I’m a big fan of self-care. Five out of five stars. No one can pour from an empty cup, right?

But lately, all over Instagram accounts and the Facebook mom groups I belong to, I’m seeing something that troubles me — a subtle message that can be misleading and even downright damaging.

The message? That fulfilling our basic human needs counts as self-care.

I’ve seen moms write that their time in the bathroom without any kids climbing on them is like “a mini-vacation.” Or that they got seven hours of sleep for the first time in months and now they’re rested, recharged, and ready to take on the world. Or that they took a solo trip to Target to do something for themselves. I’m sorry, but while I enjoy a kid-free trip to Target as much as anyone, it’s still always filled with a mental checklist of items that my family needs:

My husband is out of deodorant.

My daughter needs new socks — no-show ones, I think. Didn’t she ask for white?

Do we have eggs at home for dinner later? Are we out of dog food?

As women, our load has become so great that we see taking any amount of time for ourselves as the equivalent of self-care. It’s not.

Self-care, as psychologist Agnes Wainman explained, is “something that refuels us, rather than takes from us.” Does going to the bathroom alone really refuel you? How about taking a 15-minute power nap after being up all night with a colicky child? I’d guess the answer is a big fat no.

Moms, let’s stop pretending we’re getting self-care when we’re not.
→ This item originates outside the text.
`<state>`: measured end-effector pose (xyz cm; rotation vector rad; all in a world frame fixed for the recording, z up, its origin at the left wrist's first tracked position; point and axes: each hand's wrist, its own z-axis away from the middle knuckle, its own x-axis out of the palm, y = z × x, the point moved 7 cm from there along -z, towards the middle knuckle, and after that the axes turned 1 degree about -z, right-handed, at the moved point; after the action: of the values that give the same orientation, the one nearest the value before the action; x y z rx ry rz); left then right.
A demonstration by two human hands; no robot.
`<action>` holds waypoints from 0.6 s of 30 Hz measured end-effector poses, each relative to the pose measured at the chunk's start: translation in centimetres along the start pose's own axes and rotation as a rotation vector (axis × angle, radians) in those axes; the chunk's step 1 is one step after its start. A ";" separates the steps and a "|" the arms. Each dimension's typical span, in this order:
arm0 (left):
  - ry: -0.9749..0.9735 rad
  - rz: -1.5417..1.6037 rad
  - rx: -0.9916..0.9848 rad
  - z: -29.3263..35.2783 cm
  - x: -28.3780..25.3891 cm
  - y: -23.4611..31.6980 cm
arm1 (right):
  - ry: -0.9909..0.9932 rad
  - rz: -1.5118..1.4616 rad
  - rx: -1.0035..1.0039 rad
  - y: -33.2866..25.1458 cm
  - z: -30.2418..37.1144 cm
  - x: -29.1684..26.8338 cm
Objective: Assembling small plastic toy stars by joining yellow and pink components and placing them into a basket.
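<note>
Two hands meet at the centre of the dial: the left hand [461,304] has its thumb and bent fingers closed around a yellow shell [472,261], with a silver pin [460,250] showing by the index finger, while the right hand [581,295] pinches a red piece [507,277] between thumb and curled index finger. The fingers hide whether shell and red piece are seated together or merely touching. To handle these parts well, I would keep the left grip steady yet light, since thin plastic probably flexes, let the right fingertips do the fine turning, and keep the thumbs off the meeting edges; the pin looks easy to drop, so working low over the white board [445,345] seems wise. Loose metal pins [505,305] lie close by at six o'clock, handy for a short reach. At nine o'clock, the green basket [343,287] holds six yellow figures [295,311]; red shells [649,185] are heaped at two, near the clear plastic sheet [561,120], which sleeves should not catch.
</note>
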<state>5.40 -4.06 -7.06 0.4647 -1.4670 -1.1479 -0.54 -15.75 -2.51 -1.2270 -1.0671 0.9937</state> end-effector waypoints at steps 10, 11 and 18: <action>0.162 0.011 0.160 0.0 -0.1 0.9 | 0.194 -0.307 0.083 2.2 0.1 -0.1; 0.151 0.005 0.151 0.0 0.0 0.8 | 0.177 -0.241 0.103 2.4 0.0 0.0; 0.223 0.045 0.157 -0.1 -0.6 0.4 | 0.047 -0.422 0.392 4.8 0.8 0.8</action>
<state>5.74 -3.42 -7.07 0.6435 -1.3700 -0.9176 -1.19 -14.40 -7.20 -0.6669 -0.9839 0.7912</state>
For one, it’s damaging to our own well-being: “I had a full 45 minutes to grocery shop alone this morning — so why do I still feel so awful?” It’s also sending the wrong message to those around us: When we label a trip to the drive-thru Starbucks as self-care, our partners will always think this is all we need to refuel and recharge and survive. And we’re subconsciously modeling for our kids that it’s okay, even good, for someone to ignore their needs in favor of everyone else’s.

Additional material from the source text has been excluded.